_RECORDS FOR THIS EXERCISE_
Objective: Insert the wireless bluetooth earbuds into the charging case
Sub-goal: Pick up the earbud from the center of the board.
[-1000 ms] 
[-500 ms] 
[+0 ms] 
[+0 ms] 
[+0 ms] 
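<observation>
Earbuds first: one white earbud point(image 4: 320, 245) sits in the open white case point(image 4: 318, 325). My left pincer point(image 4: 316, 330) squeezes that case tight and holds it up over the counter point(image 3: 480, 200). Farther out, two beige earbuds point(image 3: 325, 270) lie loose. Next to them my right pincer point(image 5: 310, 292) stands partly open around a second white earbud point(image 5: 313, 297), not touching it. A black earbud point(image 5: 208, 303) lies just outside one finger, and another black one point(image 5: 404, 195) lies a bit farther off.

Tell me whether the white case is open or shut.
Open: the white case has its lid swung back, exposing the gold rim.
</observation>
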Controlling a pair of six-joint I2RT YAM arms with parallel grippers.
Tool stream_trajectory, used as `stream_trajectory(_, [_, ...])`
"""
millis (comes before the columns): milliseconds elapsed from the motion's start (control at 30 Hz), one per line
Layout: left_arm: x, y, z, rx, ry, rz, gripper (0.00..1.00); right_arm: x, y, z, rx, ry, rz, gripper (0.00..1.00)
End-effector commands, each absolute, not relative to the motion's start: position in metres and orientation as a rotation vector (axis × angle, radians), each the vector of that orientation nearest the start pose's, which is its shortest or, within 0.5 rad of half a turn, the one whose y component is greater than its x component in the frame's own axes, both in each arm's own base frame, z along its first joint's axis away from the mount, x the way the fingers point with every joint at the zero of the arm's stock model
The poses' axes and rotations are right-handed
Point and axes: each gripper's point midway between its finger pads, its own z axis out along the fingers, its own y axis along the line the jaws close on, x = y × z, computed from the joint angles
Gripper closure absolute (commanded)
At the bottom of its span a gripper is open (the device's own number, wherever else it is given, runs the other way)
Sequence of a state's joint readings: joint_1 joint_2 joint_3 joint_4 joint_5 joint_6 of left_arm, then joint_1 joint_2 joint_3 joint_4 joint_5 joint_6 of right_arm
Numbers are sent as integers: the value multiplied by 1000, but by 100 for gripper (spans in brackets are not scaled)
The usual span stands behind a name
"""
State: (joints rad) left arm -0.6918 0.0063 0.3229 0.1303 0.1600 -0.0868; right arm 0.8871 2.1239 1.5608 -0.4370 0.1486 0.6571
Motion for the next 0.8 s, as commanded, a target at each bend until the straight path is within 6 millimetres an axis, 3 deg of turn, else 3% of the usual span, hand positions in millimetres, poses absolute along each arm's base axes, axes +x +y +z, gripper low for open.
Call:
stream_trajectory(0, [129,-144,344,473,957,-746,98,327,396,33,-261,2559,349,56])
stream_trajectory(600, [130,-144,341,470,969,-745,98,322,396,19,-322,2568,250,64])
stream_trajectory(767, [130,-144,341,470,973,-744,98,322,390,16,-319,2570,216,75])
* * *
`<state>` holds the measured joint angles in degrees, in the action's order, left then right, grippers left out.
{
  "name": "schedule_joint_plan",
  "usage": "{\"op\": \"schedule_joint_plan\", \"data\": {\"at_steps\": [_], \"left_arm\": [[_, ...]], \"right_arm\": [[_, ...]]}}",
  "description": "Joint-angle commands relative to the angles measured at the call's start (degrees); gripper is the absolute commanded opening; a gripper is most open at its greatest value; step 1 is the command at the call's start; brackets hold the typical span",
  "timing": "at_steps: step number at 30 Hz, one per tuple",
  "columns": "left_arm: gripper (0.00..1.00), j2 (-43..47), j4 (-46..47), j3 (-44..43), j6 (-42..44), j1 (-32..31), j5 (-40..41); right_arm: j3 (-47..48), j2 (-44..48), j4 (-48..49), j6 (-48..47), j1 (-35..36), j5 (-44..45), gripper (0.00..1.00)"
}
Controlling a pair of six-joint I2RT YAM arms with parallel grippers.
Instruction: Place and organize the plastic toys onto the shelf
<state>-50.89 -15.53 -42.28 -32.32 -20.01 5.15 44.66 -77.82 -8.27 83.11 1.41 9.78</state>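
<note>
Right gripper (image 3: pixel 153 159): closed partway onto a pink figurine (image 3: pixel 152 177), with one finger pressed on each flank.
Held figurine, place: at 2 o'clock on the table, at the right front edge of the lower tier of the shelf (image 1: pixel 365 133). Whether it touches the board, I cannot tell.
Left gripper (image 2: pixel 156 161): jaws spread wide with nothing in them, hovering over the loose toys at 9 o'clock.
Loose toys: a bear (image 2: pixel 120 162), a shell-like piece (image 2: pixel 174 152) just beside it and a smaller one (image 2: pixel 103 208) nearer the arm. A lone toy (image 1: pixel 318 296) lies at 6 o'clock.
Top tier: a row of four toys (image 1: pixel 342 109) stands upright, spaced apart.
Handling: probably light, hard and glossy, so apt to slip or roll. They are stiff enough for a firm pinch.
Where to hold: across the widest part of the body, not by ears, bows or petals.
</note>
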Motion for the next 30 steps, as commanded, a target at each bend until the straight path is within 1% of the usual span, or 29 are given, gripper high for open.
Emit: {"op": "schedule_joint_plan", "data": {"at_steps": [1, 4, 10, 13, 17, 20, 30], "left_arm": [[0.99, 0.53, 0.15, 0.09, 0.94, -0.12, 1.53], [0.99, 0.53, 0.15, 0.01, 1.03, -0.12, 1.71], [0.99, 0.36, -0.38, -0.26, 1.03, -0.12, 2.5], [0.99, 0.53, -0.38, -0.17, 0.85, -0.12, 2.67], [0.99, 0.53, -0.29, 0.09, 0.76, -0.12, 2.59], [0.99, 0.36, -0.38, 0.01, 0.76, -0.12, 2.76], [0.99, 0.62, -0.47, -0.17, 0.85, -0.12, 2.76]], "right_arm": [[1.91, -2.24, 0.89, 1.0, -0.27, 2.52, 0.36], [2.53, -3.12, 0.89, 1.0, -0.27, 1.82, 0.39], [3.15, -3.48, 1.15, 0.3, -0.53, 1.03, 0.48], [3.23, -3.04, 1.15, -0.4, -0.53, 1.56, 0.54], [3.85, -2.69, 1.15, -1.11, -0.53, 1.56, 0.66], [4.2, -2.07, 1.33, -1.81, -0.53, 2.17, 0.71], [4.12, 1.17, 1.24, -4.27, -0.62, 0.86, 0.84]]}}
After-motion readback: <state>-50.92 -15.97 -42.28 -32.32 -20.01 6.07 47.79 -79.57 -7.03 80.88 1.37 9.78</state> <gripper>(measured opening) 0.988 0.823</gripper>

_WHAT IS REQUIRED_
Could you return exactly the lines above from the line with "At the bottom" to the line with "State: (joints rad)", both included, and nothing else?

_ANSWER SECTION_
At the bottom of its span a gripper is open (the device's own number, wherever else it is given, runs the other way)
Sequence of a state's joint readings: joint_1 joint_2 joint_3 joint_4 joint_5 joint_6 of left_arm, then joint_1 joint_2 joint_3 joint_4 joint_5 joint_6 of right_arm
Numbers are sent as integers: the value multiplied by 1000, but by 100 for gripper (spans in brackets are not scaled)
The usual span stands behind a name
"""
State: (joints rad) left arm -0.6918 0.0063 0.3229 0.1303 0.1600 -0.0868; right arm 0.8871 2.1239 1.5608 -0.4370 0.1486 0.6571

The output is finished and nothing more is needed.